The prince rejected the allegations. He has also denied any involvement in the killing of Jamal Khashoggi, although US intelligence agencies assessed that he approved the operation.

King Abdullah bin Abdulaziz (front left) and then-Prince Salman bin Abdul Aziz (R) attend a festival on the outskirts of Riyadh, Saudi Arabia (18 March 2008)
King Abdullah (front left) was succeeded by his half-brother Salman (R) after he died in 2015 at the age of 90. (AFP)

The BBC has contacted the Saudi government for comment on the allegations.

In a statement sent to CBS, the Saudi embassy in Washington labelled Mr Jabri as “a discredited former government official with a long history of fabricating and creating distractions to hide the financial crimes he committed, which amount to billions of dollars, to furnish a lavish life-style for himself and his family”.

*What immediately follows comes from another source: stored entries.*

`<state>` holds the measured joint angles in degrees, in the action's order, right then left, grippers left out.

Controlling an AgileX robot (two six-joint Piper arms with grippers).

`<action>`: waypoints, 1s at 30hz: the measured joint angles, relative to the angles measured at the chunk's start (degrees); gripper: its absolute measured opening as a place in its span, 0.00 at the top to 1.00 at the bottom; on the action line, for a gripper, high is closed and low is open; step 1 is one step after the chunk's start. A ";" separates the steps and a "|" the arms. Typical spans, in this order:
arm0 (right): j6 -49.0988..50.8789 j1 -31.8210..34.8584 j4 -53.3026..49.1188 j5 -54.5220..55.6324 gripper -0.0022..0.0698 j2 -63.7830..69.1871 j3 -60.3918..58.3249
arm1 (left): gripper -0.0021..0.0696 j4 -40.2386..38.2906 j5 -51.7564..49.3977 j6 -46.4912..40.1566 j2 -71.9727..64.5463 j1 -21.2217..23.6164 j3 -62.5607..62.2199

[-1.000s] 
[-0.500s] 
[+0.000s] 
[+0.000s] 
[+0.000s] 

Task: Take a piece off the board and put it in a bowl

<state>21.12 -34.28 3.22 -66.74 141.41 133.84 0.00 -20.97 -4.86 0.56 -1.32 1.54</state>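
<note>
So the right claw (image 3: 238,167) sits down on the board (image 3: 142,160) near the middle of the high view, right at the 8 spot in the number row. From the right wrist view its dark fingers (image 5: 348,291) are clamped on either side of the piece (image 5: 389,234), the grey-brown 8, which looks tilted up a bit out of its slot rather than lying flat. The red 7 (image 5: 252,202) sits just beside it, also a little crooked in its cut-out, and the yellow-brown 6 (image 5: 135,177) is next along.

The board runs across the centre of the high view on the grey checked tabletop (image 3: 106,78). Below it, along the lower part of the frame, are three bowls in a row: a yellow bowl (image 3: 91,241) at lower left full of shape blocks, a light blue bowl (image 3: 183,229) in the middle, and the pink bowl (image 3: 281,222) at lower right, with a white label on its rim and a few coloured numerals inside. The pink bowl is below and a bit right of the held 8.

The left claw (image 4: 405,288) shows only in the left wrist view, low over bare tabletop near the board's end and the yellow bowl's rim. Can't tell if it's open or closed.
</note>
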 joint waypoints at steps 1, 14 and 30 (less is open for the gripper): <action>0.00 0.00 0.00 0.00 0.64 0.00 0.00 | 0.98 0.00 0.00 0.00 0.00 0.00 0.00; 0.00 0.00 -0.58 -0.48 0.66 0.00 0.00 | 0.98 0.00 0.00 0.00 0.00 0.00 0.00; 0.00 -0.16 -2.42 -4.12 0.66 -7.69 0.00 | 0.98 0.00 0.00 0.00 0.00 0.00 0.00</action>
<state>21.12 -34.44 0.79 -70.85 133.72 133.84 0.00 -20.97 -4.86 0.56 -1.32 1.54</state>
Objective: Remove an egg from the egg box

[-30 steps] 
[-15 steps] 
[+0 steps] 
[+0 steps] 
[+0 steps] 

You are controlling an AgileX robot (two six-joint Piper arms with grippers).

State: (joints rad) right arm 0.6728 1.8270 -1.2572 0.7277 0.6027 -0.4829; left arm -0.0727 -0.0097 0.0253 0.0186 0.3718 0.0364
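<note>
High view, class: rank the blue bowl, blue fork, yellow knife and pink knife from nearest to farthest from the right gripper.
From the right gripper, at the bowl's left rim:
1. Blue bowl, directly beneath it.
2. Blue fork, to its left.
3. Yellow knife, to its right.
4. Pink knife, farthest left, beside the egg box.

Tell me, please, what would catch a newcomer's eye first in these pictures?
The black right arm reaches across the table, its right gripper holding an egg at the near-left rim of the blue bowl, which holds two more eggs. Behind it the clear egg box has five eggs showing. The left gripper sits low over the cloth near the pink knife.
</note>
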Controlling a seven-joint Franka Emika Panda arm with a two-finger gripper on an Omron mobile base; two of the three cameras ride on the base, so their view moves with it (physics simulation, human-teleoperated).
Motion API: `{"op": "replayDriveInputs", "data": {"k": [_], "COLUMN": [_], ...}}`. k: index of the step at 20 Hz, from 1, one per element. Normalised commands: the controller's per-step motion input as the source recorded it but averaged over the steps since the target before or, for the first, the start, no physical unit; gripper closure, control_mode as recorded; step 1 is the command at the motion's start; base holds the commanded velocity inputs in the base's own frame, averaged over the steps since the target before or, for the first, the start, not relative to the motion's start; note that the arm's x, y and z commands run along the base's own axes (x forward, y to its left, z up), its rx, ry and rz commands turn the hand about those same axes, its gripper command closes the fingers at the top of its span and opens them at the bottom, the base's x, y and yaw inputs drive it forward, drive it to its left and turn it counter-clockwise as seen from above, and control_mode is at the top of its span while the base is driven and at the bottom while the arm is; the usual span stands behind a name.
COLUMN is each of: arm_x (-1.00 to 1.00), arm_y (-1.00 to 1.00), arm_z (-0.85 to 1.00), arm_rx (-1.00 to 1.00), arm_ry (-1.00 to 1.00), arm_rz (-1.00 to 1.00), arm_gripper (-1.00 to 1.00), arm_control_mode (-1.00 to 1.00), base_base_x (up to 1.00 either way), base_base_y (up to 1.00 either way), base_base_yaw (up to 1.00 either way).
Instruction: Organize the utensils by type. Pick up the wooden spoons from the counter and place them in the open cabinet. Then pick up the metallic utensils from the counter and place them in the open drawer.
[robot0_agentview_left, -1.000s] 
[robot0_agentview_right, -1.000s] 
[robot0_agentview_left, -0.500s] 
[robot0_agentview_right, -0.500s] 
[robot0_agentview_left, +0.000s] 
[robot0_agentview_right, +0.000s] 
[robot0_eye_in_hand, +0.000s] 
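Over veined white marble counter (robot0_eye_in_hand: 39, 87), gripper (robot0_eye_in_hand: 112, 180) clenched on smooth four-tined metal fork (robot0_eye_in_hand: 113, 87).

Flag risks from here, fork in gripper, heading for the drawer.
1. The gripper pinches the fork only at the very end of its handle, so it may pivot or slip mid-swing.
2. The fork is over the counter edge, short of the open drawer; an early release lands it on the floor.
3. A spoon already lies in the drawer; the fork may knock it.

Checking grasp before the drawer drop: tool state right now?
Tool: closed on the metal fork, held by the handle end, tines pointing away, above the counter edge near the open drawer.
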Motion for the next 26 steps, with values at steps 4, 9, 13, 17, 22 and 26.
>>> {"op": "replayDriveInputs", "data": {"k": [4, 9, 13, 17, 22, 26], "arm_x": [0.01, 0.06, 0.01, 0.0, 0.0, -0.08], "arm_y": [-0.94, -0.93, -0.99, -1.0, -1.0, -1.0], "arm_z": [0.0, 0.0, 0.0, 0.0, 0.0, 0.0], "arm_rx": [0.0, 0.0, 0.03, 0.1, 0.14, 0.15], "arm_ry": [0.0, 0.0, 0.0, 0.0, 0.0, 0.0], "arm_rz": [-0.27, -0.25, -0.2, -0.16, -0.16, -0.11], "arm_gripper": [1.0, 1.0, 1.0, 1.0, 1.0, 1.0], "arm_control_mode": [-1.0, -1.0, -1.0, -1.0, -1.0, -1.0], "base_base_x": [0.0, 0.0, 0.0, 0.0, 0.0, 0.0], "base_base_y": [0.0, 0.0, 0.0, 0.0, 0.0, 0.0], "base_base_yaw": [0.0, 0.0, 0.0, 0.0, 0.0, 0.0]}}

Mr Jabri is being sued for corruption by various Saudi entities and a Canadian judge has frozen his assets saying there is “overwhelming evidence of fraud”.

He denies stealing any government money, saying his former employers rewarded him generously.

In March 2020, Saudi authorities detained Mr Jabri’s son Omar and daughter Sarah in what human rights groups said was an apparent effort to coerce him to return to Saudi Arabia.

Last November, two months after their father sued the crown prince, the siblings were sentenced to nine and six-and-a-half years in prison respectively by a Saudi court after being convicted of money laundering and “attempting to escape” the country. They denied the charges.

An appeals court upheld their sentences in a secret hearing at which they were not present.